The Women of Gilead Hit the Glass Ceiling in The Handmaid’s Tale‘s Stunning Season Two Finale
(Episode 2.13)
Photo: George Kraychyk/Hulu
Glass has a number of interesting properties. It is transparent but solid. It conducts heat, but not all bands of light, which is why you can hang out in a greenhouse without getting sunburned. It can be a one-way barrier, meaning energy can enter a glass object but it cannot get out, which is how greenhouses stay hot. It can be delicate or incredibly sturdy. It’s smooth but brittle, and it shatters into pieces that can cut you to ribbons. It often has low tensile strength, meaning it will break under too much weight, but high compressive strength, meaning you can apply a lot of pressure to it without it budging. It transmits visible light (which means illumination as well as understanding; there’s a reason why we refer to revelation as “seeing the light”). Depending on how it’s treated, it can also reflect light, which is what is going on with mirrors. Curve it at the right angle and it can focus the light of the sun and start a fire. Nonetheless, it is also a symbol of fragility: People in glass houses shouldn’t throw stones.
OK, class over. Watch for glass in the Season Two finale of The Handmaid’s Tale, “The Word.” Windows. Light fixtures. The greenhouse. Glass is the connective tissue of the episode—we even get a very, very brutal example of what women have long known as “the glass ceiling,” which is of course perilously low in Gilead.

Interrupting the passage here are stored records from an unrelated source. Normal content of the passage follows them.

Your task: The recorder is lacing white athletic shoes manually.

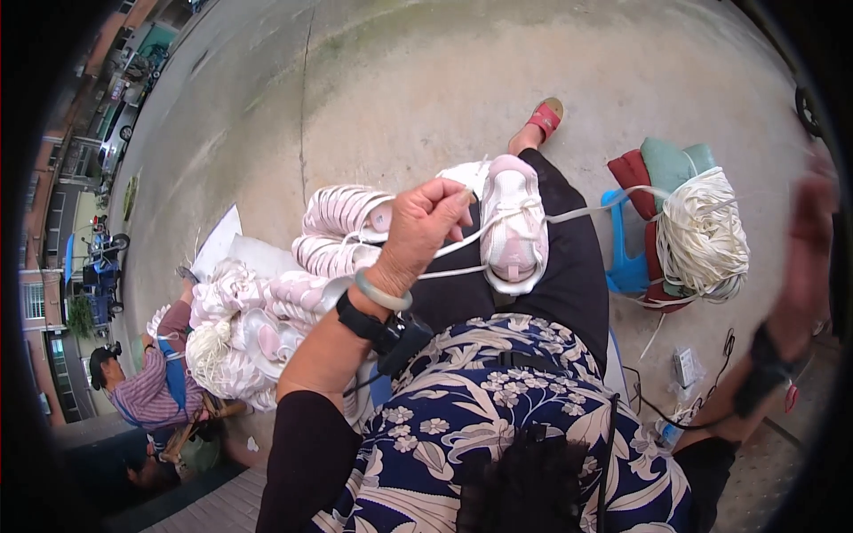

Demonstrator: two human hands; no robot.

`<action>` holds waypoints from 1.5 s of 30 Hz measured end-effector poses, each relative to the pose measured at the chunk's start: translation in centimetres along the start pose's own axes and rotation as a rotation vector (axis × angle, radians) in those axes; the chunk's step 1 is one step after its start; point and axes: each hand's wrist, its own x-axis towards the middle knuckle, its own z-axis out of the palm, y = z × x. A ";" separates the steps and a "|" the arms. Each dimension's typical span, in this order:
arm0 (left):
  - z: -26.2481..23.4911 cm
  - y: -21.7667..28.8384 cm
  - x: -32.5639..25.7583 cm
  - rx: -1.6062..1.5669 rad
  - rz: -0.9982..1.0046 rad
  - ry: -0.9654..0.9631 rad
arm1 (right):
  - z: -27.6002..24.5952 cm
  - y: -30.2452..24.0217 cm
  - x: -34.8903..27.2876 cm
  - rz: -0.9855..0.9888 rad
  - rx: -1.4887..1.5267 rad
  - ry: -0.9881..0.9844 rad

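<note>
A pink and white sneaker (pixel 513 233) rests across my lap with white laces through its front. Just left of it, my left hand (pixel 428 218) is closed in a pinch on a white shoelace (pixel 458 249) that runs to the sneaker. Another white lace (pixel 582 213) stretches from the sneaker's right side toward the lace bundle. Far out at the right edge, my right hand (pixel 810 209) is raised and smeared by motion, so its fingers do not show clearly. A faint lace line leads toward it.
A thick bundle of white laces (pixel 706 233) lies over red and green cushions on a blue stool (pixel 626 253). Several pink and white shoes (pixel 342 226) are piled at my left. A person (pixel 164 382) in a striped top sits beyond them. Cables and a small white box (pixel 685 367) lie right.
</note>
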 end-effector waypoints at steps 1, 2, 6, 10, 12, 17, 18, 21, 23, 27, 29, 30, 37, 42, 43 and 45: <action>-0.6 -0.7 -0.9 -0.010 -0.012 0.058 | 5.6 7.2 1.1 -0.103 -0.307 0.701; -0.1 -0.4 -1.1 -0.016 0.021 0.037 | 1.2 9.4 -0.1 0.143 -0.433 0.073; 2.3 0.5 -0.6 -0.006 0.030 -0.032 | 2.0 19.0 -2.1 0.395 -0.427 -0.050; 3.0 0.1 -0.6 -0.077 0.017 -0.041 | 3.9 22.7 -2.3 0.308 -0.487 -0.015; 3.1 -0.1 -0.5 -0.093 0.024 -0.046 | 4.4 23.4 -2.3 0.281 -0.494 -0.030; 3.5 -0.7 -0.4 -0.084 0.048 -0.040 | 4.9 23.8 -2.4 0.441 -0.387 -0.030; 3.6 -0.8 -0.3 -0.084 0.046 -0.039 | 4.8 23.9 -2.4 0.443 -0.386 -0.030; 3.5 -0.8 -0.3 -0.059 0.042 -0.032 | 4.3 24.2 -2.6 0.553 -0.264 0.036; 3.6 -0.6 -0.5 -0.073 0.014 0.013 | 3.9 24.7 -2.8 0.559 -0.229 0.050; 3.4 -0.8 -0.5 -0.077 -0.007 -0.010 | 4.0 24.7 -2.9 0.559 -0.229 0.052; 3.3 -0.9 -0.5 -0.049 -0.040 -0.005 | 4.0 24.9 -2.9 0.547 -0.271 0.057; 3.3 -0.9 -0.5 -0.047 -0.042 -0.004 | 4.1 24.9 -3.0 0.547 -0.268 0.058; 3.3 -1.1 -0.6 -0.009 -0.042 0.001 | 4.7 25.2 -3.1 0.463 -0.250 0.051; 2.0 -2.2 0.2 0.134 -0.111 -0.077 | 4.3 26.2 -3.1 0.380 -0.312 0.089; 2.4 -2.6 0.6 0.170 0.073 -0.040 | 4.4 25.8 -3.0 0.351 -0.423 0.041; 2.9 -3.0 1.2 0.204 0.246 0.001 | 4.7 25.1 -2.7 0.334 -0.532 -0.007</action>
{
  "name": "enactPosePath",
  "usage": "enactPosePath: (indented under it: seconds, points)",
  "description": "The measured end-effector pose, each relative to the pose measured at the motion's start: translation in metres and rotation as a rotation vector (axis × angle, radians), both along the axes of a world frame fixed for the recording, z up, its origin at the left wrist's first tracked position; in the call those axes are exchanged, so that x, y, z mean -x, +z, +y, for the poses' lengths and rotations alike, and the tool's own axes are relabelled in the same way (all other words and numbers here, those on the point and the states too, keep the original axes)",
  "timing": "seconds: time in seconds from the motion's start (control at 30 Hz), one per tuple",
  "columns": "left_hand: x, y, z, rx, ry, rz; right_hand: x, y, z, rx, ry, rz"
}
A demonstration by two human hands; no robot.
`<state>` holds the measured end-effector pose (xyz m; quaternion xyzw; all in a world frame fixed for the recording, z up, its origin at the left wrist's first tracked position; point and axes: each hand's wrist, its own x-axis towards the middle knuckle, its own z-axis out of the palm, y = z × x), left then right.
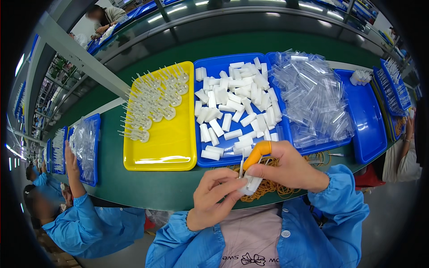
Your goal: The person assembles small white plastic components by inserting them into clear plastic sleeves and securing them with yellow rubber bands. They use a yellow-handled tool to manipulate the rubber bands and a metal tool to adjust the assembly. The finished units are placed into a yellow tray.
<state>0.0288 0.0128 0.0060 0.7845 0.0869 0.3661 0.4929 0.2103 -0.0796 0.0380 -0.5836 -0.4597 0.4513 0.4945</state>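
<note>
So the left hand has its fingers pinched nearly closed on a small white piece, gripping the near left end. The right hand comes in from the other side, thumb and index bent down tight onto the same piece, and that index wears an orange finger cover. A thin pale sliver pokes up between the 2 hands; can't tell if it's part of the piece or separate.

My read is it's mid-assembly, a 2-handed fitting step: left steadies, right presses or threads. If so, the next move calls for the left to keep the piece square and the right to finish without letting anything slip. The fingers hide the actual join, so I can't tell how far along it is.

Right behind and under the hands there's a heap of tan rubber bands on the green worktop. Past that, 3 trays side by side: a yellow tray with pale clusters of thin pins, a blue tray of loose white blocks, then another under a pile of clear plastic sleeves.
</note>
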Motion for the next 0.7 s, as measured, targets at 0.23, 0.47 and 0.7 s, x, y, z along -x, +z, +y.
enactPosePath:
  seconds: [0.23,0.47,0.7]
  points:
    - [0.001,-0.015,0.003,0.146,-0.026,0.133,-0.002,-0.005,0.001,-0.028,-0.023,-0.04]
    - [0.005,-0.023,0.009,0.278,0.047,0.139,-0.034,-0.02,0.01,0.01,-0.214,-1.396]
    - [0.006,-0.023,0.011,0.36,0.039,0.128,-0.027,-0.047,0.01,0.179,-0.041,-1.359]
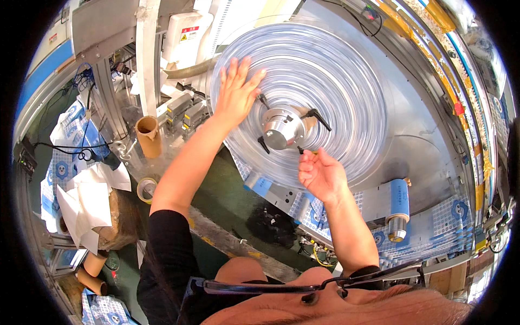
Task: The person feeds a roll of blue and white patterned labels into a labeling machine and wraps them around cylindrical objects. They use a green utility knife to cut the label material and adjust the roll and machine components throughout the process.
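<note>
A large transparent round disc [346, 81] with pale circular streaks stands in front of me, around a shiny metal hub [283, 129]. Several black clamping levers [319, 118] stick out about this hub. My left hand [236, 95] lies on the disc's left side, fingers stretched and spread. Below the hub, my right hand [323, 174] is closed, with thumb and fingertips pinching the end of a black lever [301, 149]. Its fingers hide part of that lever. Whether the streaks are wound film or reflections I cannot tell.
At the left stand a cardboard tube [148, 136], a tape roll [146, 190] and a metal post [147, 59]. A blue printed film roll [399, 200] sits on a metal roller at the right. Printed film [428, 233] runs below it. White paper [86, 203] lies at lower left.
</note>
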`<state>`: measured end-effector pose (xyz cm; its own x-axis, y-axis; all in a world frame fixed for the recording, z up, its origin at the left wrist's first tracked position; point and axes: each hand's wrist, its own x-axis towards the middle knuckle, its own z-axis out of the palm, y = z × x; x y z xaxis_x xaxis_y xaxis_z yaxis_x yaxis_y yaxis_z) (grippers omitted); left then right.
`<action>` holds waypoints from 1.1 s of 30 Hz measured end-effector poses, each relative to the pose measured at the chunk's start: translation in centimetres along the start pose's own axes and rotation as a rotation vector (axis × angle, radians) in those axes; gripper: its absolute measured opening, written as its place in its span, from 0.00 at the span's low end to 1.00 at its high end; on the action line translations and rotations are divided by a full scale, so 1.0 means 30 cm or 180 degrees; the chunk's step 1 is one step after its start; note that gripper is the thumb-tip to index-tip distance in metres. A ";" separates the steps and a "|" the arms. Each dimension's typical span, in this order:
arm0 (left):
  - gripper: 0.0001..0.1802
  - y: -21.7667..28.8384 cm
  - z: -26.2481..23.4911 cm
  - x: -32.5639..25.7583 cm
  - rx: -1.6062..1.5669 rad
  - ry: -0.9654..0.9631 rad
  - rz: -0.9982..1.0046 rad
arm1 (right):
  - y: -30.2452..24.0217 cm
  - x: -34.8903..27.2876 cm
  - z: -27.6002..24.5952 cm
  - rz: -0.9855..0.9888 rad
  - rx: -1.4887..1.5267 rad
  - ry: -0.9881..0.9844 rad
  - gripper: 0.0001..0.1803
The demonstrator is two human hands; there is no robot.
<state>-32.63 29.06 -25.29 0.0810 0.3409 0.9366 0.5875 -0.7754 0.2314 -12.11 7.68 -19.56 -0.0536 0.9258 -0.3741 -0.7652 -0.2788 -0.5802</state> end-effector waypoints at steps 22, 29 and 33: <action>0.27 0.027 -0.103 0.106 0.0063 -0.0541 0.0262 | -0.064 -0.060 0.352 -0.4517 -0.7417 0.0482 0.12; 0.27 0.003 -0.081 0.070 0.0041 -0.0508 0.0090 | -0.167 -0.041 0.431 -0.4551 -0.8070 -0.0643 0.11; 0.26 0.000 -0.069 0.041 -0.0004 -0.0568 -0.0058 | -0.170 0.020 0.435 -0.5022 -0.8143 0.0128 0.12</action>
<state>-34.19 28.38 -23.59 0.2121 0.4438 0.8707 0.5892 -0.7689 0.2483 -16.62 12.99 -7.39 -0.5219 0.6702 0.5276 0.8381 0.2880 0.4633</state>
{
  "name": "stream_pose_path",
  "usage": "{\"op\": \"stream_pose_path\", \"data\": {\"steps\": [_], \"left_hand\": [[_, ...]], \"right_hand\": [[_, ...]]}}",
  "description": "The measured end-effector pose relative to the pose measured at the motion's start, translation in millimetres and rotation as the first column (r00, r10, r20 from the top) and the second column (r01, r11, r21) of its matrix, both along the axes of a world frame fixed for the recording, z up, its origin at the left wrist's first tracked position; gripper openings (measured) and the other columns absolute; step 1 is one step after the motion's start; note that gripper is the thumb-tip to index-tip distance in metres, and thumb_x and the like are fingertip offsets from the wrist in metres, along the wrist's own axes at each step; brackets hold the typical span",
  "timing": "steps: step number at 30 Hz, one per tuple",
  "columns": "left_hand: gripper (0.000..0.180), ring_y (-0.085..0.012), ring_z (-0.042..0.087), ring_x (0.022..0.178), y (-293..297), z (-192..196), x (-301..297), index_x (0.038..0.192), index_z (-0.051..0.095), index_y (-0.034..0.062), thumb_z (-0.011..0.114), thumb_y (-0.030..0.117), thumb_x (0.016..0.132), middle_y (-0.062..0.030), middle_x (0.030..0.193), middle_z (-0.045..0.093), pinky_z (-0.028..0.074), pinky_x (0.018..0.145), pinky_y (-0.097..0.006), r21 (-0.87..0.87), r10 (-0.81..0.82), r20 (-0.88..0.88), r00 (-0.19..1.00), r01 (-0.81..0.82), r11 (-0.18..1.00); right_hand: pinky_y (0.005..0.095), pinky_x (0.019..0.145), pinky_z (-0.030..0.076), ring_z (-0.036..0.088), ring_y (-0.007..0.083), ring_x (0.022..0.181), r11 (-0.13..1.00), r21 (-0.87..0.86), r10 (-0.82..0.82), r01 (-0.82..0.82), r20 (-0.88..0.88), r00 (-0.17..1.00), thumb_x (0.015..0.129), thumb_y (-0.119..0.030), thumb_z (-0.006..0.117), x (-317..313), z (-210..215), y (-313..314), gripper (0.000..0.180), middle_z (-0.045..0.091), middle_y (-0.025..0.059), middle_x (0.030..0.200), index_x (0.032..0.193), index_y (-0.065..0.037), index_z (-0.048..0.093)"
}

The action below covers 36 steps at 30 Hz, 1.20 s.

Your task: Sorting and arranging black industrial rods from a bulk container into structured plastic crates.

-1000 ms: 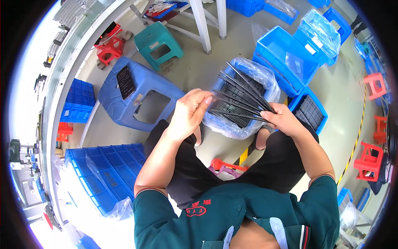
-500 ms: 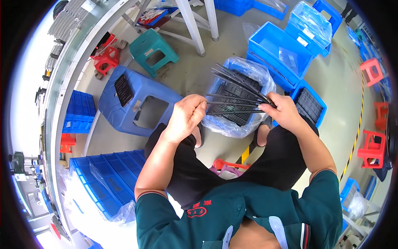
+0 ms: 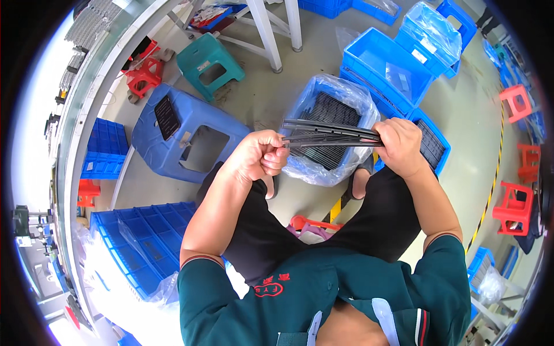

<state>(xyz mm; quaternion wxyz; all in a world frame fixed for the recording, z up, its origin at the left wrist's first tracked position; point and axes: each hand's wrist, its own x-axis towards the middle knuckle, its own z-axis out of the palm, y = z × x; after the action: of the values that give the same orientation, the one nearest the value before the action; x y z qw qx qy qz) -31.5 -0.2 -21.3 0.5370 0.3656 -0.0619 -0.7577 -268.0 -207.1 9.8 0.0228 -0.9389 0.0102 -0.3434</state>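
Note:
A bundle of long thin black strips stretches between my hands, spread slightly into a narrow fan. My right hand is closed around the right ends. Thumb and fingers of my left hand pinch the left end of at least one lower strip; the upper strips' left ends show beside it. Below the bundle, between my feet, stands a blue crate lined with a clear plastic bag. Rows of similar black strips lie inside it, partly hidden by the held bundle.
Left of the crate is a blue plastic stool bearing a dark flat rectangular object. A green stool stands behind it. Blue crates are to the right, one holding black strips. Stacked blue crates sit by my left leg.
The strips, fanned out from my right hand before, now lie closer together and more level. My left hand now meets their left ends. My right hand has turned, its back facing up.

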Motion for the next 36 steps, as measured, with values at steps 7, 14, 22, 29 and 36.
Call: {"op": "stream_pose_path", "data": {"steps": [7,14,22,29,36], "left_hand": [[0.016,-0.0041,0.022,0.042,4.1,9.0,5.7,0.066,0.047,0.0057,0.051,0.014,0.079,0.0066,0.052,0.031,0.017,0.039,-0.021,-0.004,0.092,0.099,0.991,-0.092,0.996],[0.016,-0.0018,0.027,0.049,3.9,25.7,-14.5,0.098,0.062,0.0005,0.06,0.007,0.084,0.0082,0.059,0.04,0.019,0.045,-0.018,-0.272,0.4,0.522,0.753,-0.297,0.915],[0.022,-0.002,0.033,0.053,-3.5,23.1,-29.7,0.1,0.065,0.0022,0.066,0.004,0.078,0.0075,0.062,0.047,0.023,0.048,-0.019,-0.461,0.643,0.552,0.531,-0.448,0.766],[0.011,-0.0045,0.036,0.053,-24.7,14.7,-40.7,0.094,0.064,0.005,0.062,0.005,0.084,0.0044,0.069,0.054,0.029,0.051,-0.021,-0.352,0.812,0.224,0.538,-0.733,0.583],[0.011,-0.0048,0.039,0.056,-35.7,17.2,-34.1,0.094,0.064,0.0039,0.061,0.004,0.084,0.0042,0.071,0.054,0.031,0.056,-0.022,-0.367,0.846,0.12,0.519,-0.769,0.524]], "right_hand": [[0.0324,0.047,0.041,0.055,0.0237,0.052,0.99,0.129,-0.052,0.054,-0.017,0.999,0.064,-0.018,0.072,0.1,-9.1,1.2,0.023,0.054,0.0054,0.059,0.076,-0.007,0.055],[0.0314,0.046,0.041,0.056,0.024,0.051,0.864,0.469,-0.117,0.181,-0.161,0.98,0.075,-0.029,0.071,4.7,-19.5,3.0,0.027,0.056,0.0075,0.058,0.079,-0.007,0.056],[0.0327,0.048,0.043,0.057,0.0273,0.053,0.707,0.668,-0.091,0.233,-0.24,0.966,0.076,-0.031,0.07,12.8,-29.7,5.9,0.03,0.056,0.0111,0.061,0.083,-0.004,0.058],[0.033,0.047,0.042,0.057,0.0266,0.05,0.755,0.598,-0.212,0.271,-0.168,0.963,0.077,-0.028,0.07,24.4,-29.0,19.0,0.028,0.055,0.0101,0.056,0.078,-0.005,0.056],[0.0327,0.048,0.043,0.058,0.0267,0.051,0.724,0.636,-0.222,0.268,-0.154,0.963,0.077,-0.028,0.07,31.3,-29.3,19.8,0.028,0.055,0.0104,0.056,0.081,-0.004,0.056]]}}
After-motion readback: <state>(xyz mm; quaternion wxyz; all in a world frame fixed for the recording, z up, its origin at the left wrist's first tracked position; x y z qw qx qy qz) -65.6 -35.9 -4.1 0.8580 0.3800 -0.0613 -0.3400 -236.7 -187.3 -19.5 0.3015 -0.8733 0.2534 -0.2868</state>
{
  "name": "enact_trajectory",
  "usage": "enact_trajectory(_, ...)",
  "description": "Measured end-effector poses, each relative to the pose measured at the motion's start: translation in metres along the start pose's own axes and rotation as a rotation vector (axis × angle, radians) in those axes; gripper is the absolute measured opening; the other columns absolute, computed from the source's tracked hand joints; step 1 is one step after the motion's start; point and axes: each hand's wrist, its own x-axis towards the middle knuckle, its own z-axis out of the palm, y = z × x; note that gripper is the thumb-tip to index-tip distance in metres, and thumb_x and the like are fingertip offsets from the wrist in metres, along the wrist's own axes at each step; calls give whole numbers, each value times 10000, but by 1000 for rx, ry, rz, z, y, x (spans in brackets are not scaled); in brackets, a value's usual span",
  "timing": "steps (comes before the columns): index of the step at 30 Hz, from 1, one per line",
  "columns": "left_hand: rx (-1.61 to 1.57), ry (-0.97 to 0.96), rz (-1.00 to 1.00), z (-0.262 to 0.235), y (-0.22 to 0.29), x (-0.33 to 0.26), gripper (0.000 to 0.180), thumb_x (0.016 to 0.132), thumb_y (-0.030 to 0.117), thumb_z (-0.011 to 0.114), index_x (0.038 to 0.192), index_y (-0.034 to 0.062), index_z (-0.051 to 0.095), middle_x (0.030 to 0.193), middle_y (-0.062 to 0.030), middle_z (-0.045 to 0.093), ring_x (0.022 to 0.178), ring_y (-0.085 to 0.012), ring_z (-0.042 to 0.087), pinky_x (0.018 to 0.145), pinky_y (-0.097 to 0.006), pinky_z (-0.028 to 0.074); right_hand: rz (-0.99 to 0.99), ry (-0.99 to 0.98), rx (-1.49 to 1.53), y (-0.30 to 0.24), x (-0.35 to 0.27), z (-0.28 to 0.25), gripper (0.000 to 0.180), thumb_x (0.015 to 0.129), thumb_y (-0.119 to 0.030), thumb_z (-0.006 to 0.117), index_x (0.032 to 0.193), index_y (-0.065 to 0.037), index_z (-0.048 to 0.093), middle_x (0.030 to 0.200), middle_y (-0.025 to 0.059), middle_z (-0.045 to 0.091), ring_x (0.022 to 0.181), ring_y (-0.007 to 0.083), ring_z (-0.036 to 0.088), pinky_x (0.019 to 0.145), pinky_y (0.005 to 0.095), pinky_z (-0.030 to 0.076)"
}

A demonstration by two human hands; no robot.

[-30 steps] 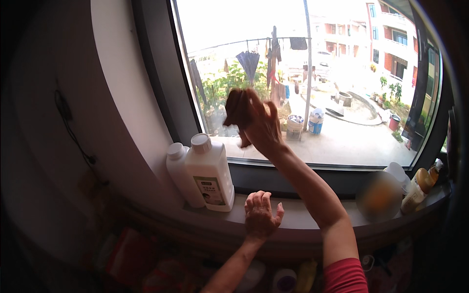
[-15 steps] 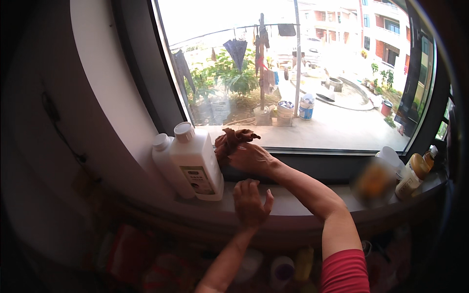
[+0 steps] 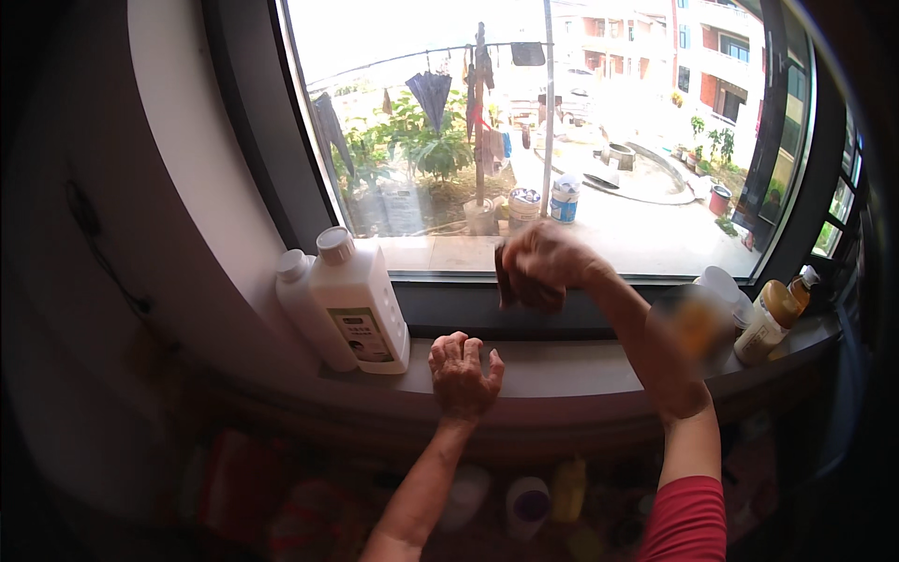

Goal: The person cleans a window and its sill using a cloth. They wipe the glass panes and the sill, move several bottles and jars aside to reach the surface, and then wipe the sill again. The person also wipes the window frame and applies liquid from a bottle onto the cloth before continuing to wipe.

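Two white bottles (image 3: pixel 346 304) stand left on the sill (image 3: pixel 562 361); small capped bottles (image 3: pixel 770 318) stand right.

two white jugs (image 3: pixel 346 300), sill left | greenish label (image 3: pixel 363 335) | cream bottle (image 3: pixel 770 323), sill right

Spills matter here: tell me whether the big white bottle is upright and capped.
Upright and capped: the bottle stands on the sill, cap on top.

- A home, seen at a window with a dark frame (image 3: pixel 253 159) and a deep sill (image 3: pixel 562 361).
- White household bottles (image 3: pixel 351 300) stand on the sill at left of centre; smaller bottles (image 3: pixel 773 318) at right.
- Through the glass, upper centre: laundry (image 3: pixel 482 75) on a line, a garden, housing blocks (image 3: pixel 712 47).
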Motion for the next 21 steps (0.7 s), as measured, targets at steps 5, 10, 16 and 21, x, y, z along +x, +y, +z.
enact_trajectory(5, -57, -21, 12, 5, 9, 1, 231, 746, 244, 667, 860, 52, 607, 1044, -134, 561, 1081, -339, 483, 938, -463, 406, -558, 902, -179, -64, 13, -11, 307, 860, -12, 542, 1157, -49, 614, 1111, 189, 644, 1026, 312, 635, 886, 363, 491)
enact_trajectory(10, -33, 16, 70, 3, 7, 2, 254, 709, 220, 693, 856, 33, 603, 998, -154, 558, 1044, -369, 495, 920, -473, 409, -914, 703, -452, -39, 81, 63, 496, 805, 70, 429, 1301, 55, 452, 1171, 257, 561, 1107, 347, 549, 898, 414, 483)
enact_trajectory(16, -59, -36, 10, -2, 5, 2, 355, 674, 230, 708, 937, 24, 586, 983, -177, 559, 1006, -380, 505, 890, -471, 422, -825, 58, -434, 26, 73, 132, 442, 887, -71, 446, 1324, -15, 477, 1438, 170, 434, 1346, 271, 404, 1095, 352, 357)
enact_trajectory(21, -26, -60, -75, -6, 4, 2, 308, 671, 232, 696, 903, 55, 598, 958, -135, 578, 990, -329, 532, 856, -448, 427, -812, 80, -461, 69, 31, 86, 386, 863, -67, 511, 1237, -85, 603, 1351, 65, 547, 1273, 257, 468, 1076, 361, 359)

Have you ever had to go through the things someone left behind when they die? It’s always eerie and nearly always sad, and unless you’re seriously made of stone it’s an uncomfortable confrontation with your own mortality. But usually there are little secrets, things people can’t let go of, that they tuck away, and finding them can be poignant, funny, outrageous or singularly joyful. Eden’s (Sydney Sweeney) tucked-away secret? Literacy. Offred (Elisabeth Moss) finds the girl’s Bible hidden amongst her possessions, every passage covered with scribbled notes. She wasn’t just reading Scripture; she was studying it. Thinking critically about it. Investigating it. Dissecting it. Offred suffers a new level of fear for her infant daughter, and goes to Serena (Yvonne Strahovski) demanding to know what she, what educated, intelligent Serena Waterford, intends to do about raising a child who will be forced to be illiterate because she’s female. “She will obey His word,” Serena says icily. “She cannot read His word,” Offred shoots back. Serena orders her out of the greenhouse and we get a fabulous long, lingering shot of them on opposite sides of the glass. It’s interesting to note a certain strange power shift here: Offred is on the outside but she doesn’t seem “shut out” so much as free. Serena’s the one who’s trapped, and they both know it. She can’t admit it yet, but Offred’s words have clearly pierced Serena’s shell.
It’s when Fred (Joseph Fiennes) asks Eden’s father about his other daughter, and the father notes that he was the one who turned Eden in, that the full impact of those words really hit home. “What are you going to do when they come for your daughter?” Offred growls at the Commander.